5
THE GOSPEL ACROSS THE SAHARA
AND FROM NUBIA

Christian influence in the northern savanna areas of tropical Africa is even older than Portuguese influence.  It came from three sources: 1) early North African Christianity, 2) medieval Nubia, and 3) European Christians who crossed the desert, beginning in the 17th century.

5.1  Early Saharan and Nubian influence

            Evidence of archaeology and Christian symbols

Early North African Christianity penetrated the nomadic Berbers very extensively, even if not always deeply, and after the Muslim conquest many Christians took refuge in the desert.  As a result Tamashek vocabulary still contains Christian terminology, for instance the word for an angel.  The “Agadez cross” and similar crosses from other Tuareg towns are likely of original Christian inspiration.  The “Northern knot” of Nigeria, in its various styles, fits clearly into this cross series. Its depiction on the floor of the ruin of St. Augustine's cathedral church in Hippo, Algeria (now removed to Pavia), demonstrates this.

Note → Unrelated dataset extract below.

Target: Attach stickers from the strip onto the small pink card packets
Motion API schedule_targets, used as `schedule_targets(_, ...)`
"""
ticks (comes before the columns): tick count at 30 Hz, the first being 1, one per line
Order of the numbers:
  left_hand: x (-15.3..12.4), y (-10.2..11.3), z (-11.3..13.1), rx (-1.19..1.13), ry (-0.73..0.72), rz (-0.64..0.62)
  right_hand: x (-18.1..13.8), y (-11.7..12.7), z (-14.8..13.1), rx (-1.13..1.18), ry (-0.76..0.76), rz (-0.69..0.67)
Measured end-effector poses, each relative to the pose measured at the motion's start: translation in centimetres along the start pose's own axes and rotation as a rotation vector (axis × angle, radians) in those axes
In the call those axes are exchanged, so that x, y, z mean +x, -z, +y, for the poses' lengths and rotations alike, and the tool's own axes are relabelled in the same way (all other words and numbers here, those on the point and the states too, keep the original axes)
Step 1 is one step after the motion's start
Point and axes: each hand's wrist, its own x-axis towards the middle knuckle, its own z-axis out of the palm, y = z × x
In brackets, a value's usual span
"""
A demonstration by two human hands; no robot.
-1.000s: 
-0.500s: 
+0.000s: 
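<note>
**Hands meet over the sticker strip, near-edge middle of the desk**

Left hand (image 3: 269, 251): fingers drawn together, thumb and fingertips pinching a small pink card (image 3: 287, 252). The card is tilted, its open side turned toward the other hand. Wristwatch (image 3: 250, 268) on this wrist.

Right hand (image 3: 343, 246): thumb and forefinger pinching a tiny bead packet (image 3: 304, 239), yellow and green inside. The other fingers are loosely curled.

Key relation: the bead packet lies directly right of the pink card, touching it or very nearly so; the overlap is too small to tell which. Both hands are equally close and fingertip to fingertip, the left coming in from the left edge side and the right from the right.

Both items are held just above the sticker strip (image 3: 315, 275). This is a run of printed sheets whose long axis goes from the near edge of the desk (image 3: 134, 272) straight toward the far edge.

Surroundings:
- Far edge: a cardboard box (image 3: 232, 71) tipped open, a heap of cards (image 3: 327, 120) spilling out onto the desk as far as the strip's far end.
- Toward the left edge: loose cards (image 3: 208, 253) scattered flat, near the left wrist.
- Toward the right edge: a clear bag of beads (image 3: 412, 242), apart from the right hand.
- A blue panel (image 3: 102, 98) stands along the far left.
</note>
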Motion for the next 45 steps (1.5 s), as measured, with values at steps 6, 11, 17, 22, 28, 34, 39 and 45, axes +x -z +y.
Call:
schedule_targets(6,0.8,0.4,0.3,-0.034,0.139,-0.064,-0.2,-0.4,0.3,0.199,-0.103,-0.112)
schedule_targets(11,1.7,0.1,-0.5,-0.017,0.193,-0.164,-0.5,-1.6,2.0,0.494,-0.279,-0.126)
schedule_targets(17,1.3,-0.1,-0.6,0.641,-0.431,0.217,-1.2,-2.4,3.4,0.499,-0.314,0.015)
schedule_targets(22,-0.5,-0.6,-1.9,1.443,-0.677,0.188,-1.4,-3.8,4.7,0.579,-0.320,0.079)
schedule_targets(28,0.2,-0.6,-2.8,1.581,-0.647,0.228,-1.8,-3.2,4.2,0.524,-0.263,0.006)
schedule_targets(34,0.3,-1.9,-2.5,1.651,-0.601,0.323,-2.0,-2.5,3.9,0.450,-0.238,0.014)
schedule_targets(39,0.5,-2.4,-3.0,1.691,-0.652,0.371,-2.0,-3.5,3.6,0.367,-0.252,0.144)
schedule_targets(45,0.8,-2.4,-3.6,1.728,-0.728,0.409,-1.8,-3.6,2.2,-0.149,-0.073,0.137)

The "northern knot" of the Hippo church floor (Thanks to Fr. Ramymond Hickey OSA for sending me the photo)

The Oba's messenger (Dark, n. 94)    Nubia, like Ethiopia, received Christianity before the time of Islam.  It maintained its independence for many years against Arab invaders in what is now southern Egypt and Northern Sudan, i.e. from Aswan to Khartoum.  Unlike mountainous and insular Ethiopia, which confined Christian evangelization to the limits of imperial expansion, Nubia spread its influence over the savanna plains to the west.  Ruins of churches and monasteries are found in Darfur and the Chad Bar al-Ghazâl region.1  Ruins of burnt brick construction of Nubian inspiration are found as far as Borno.2  The Nubian formée cross found its way to Borno,3 and as far as Benin city before the Portuguese arrived.  João de Barros, describing the time of discovery, says that when a new king accedes in Benin an eastern king called Ogané sends him emblems of authority, including a brass cross to be worn around the neck, similar to that worn by the knights of the Order of St. John.  A similar but smaller cross was given to the Benin ambassador which he wore around his neck and which gave him certain privileges while in Ogané’s kingdom.4  The messenger with this cross is always depicted at the bottom of the carved elephant tusks of Benin, as displayed in the Lagos and Benin museums.  De Barros thought that Ogané was “Prester John} of Ethiopia.  In modern times he has been variously identified with the Oni of Ife5 or the Alafin of y.6  A. Ryder argues for a more northerly identification, along the Niger or Benue, perhaps Idah.  The fact that these crosses are not mentioned again after 1540 suggests a rupture between Benin and Ogané’s kingdom as a result of Benin’s war with Idah and expansion to the north.7





            Evidence of traditions and reports

The connection between Nubia and Benin can be filled out by writers such as Leo Africanus, who writing about his travels around 1512-14 said that the Gaoga people (somewhere in the Chad/Darfur region)8 practised Christianity and that the founder of the Mandara kingdom (around Marwa in Cameroon) was a Christian.9  The same assertion is found in the Mandara Chronicle,10 and Denham heard some Mandarans referred to as Christians in 1823. 11

At the beginning of the 18th century reports were reaching Tripoli that the kingdom of Kwararafa (the Jukun on the Benue) was Christian.12  Richard Gray attaches some importance also to the existence of Maltese (formée) crosses on the garb of the Jukun king, as reported by Meek.13  The break-up of the Kwararafa federation in the 18th century, however, has left all tradition die out concerning the once powerful Jukun kingdom that was the terror of Katsina and Kano.  The only tradition surviving is that of the Kisara migration from Egypt to the Sudan (Nubia) and then west to the Benue and Niger valleys.14  Some authors would like to see the Kisara migration as one of Christian Nubians,15 but this is disputed.16

Further up the Benue the Batta and Chamba (or Bachama) peoples also hold to a Kisara legend and claim that they originate from Sokoto or Gobir people.  The validity of this claim has likewise been challenged.17  Even so, a similar claim was made for the Gobir people by `Abdalqâdir ibn-al-Muafâ in his Rawat al-afkâr (written in 1824 or 1825)18 that they originated from the Copts of Egypt.19  It matters little whether these legends are historically true or not.  They only serve to confirm the penetration of Christian cultural influence from Nubia into northeastern Nigeria and along the Benue-Niger to Benin.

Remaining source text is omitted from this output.